Quarta-feira, 23 de Março de 2005

Referendo e Eleições

Resumo de um debate ocorrido na Assembleia da República, 8-10-2003.


Guilherme Silva (PSD): - É preciso fazer um referendo europeu. Queremos que o referendo se faça no mesmo dia das eleições europeias. Sabemos que é eventualmente necessário proceder à alteração constitucional. Porém, será o próprio PS o primeiro a reconhecer que esta questão se resolve facilmente, desde que haja vontade política.
O Conselho Nacional do PSD mandatou o grupo parlamentar para propor a "alteração ao regime constitucional do referendo, por forma a permitir a realização de um referendo sobre o Tratado Constitucional, em simultâneo com as eleições para o Parlamento Europeu".


Telmo Correia (CDS-PP): - Sr. Deputado Guilherme Silva, a novidade fundamental que V. Ex.ª traz a este Plenário, que vem ao encontro da nossa posição, é a possibilidade do referendo ser simultâneo com a realização das eleições europeias. Quero questioná-lo sobre as vantagens que V. Ex.ª vê nessa possibilidade.


Guilherme Silva (PSD): - Essas vantagens são várias. Esta oportunidade permitirá um debate aprofundado desta matéria. As eleições europeias vão fazer-se sob o signo destas transformações na arquitectura europeia, portanto, associar os dois actos é uma solução adequada. Além do mais, a junção dos dois actos consegue apelar aos portugueses a uma participação mais ampla, por forma a termos o referendo com mais de 50%. Também há uma economia na junção destes dois actos. O País é poupado a um gasto desnecessário e duplicado, que a junção dos dois actos pode perfeitamente propiciar.


António Costa (PS): - Sr. Deputado Guilherme Silva, a construção da unidade política europeia e da transparência da vida democrática em Portugal é incompatível com "truques de algibeira".
Pela nossa parte, mantemo-nos europeístas e serenos, continuando a dizer o que temos dito ao longo do tempo.
Em primeiro lugar, se no fim dos trabalhos da CIG vier a resultar um tratado com alterações substanciais relativamente ao Tratado em vigor, admitimos que se possa justificar a convocação de um referendo, mas de um verdadeiro referendo e não de um referendo que se misture com actos eleitorais.
Em segundo lugar, entendemos que as regras constitucionais são para cumprir e que elas não se alteram a nosso bel-prazer. As regras constitucionais são muito claras: não pode haver referendo em simultâneo com actos eleitorais.
Como quer uma resposta clara, e ela depende da nossa vontade, fica já a saber que não terá revisão constitucional para viabilizar um referendo em simultâneo com um acto eleitoral. O facto político nasceu ontem e morreu agora! Não terá referendo em simultâneo com as eleições europeias.

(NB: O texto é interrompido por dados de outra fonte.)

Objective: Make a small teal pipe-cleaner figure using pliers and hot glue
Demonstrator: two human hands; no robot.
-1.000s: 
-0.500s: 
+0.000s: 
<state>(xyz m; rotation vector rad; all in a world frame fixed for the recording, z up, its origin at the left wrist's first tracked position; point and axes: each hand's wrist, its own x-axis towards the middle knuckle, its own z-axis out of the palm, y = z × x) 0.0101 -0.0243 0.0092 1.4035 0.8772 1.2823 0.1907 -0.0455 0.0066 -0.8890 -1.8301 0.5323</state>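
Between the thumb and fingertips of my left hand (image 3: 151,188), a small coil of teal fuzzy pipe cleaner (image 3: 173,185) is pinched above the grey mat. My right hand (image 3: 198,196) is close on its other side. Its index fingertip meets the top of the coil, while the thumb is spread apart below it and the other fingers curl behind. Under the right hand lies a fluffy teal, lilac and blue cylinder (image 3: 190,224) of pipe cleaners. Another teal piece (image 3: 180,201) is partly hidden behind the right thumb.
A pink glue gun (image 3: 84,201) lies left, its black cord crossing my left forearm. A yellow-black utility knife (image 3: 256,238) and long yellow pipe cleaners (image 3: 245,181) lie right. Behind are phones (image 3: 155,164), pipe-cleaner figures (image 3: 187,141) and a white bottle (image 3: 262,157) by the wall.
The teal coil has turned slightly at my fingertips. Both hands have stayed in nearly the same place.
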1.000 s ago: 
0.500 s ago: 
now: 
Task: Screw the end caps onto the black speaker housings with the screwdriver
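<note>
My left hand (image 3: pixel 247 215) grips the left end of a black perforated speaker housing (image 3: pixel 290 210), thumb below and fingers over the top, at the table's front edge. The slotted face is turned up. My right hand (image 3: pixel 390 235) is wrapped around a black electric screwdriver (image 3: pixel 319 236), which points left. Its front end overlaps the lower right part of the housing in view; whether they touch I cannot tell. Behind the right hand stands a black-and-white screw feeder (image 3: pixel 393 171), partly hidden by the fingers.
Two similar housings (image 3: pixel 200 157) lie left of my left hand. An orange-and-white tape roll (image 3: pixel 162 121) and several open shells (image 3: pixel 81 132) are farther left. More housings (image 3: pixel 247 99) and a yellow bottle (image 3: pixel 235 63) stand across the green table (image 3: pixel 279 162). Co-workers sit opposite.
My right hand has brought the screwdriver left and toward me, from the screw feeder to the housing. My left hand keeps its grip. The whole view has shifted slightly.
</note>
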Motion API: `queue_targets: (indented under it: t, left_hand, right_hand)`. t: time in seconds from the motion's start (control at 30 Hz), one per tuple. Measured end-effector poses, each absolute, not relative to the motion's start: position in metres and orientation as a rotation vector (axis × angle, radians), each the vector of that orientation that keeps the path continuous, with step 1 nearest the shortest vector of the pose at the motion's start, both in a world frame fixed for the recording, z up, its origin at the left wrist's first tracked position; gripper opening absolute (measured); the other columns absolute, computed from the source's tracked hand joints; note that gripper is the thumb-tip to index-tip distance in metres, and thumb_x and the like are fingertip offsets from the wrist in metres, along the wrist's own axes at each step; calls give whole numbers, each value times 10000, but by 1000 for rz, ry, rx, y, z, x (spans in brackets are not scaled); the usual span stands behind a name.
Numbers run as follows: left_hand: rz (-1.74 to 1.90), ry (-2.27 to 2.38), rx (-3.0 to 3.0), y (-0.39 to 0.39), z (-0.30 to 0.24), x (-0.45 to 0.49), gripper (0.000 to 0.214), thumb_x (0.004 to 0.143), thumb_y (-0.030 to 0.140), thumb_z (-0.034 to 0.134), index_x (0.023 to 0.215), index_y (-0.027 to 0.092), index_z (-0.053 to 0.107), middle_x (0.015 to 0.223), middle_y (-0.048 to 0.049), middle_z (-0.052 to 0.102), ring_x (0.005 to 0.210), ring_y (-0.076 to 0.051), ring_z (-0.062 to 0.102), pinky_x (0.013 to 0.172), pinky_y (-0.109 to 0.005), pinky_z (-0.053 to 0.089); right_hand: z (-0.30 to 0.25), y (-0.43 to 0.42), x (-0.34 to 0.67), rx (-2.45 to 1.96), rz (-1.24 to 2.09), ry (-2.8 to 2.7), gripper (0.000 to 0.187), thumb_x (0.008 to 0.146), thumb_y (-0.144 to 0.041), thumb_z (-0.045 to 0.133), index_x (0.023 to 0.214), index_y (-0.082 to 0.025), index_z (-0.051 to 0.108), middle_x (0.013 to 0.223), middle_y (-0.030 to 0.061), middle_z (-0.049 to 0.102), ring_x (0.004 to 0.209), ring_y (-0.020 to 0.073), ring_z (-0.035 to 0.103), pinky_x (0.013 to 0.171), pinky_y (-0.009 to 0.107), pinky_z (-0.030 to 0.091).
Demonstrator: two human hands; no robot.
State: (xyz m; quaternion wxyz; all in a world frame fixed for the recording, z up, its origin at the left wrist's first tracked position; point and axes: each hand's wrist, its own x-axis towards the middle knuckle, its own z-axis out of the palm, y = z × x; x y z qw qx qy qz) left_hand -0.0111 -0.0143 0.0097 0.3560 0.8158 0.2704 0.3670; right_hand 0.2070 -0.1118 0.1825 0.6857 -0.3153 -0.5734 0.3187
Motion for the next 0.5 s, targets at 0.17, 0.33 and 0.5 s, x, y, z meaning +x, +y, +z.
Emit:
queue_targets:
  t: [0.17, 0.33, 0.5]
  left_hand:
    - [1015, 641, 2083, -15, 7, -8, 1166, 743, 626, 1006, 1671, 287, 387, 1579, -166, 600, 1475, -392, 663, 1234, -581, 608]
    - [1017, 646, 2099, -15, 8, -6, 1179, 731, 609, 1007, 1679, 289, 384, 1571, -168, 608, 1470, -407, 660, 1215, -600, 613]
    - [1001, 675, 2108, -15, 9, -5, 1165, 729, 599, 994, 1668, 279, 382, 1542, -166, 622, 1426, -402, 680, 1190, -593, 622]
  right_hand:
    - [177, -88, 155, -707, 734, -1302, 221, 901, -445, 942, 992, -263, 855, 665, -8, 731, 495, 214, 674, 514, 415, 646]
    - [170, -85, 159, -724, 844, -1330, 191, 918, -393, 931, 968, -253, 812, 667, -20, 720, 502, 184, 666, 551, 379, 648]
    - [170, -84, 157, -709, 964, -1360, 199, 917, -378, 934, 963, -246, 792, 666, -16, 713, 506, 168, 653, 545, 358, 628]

Guilherme Silva (PSD): - Sr. Deputado António Costa, quanto me lembro destas vossas certezas em matéria de revisão constitucional. Eram contra a reversibilidade das nacionalizações; eram contra a abertura de determinados sectores à iniciativa privada, eram contra a privatização da comunicação social; eram contra a abertura das televisões aos privados; eram contra o referendo; eram contra o voto dos emigrantes para as eleições do Presidente da República. Veja lá, VV. Ex.as são sempre contra a mudança! São sempre contra a modernização!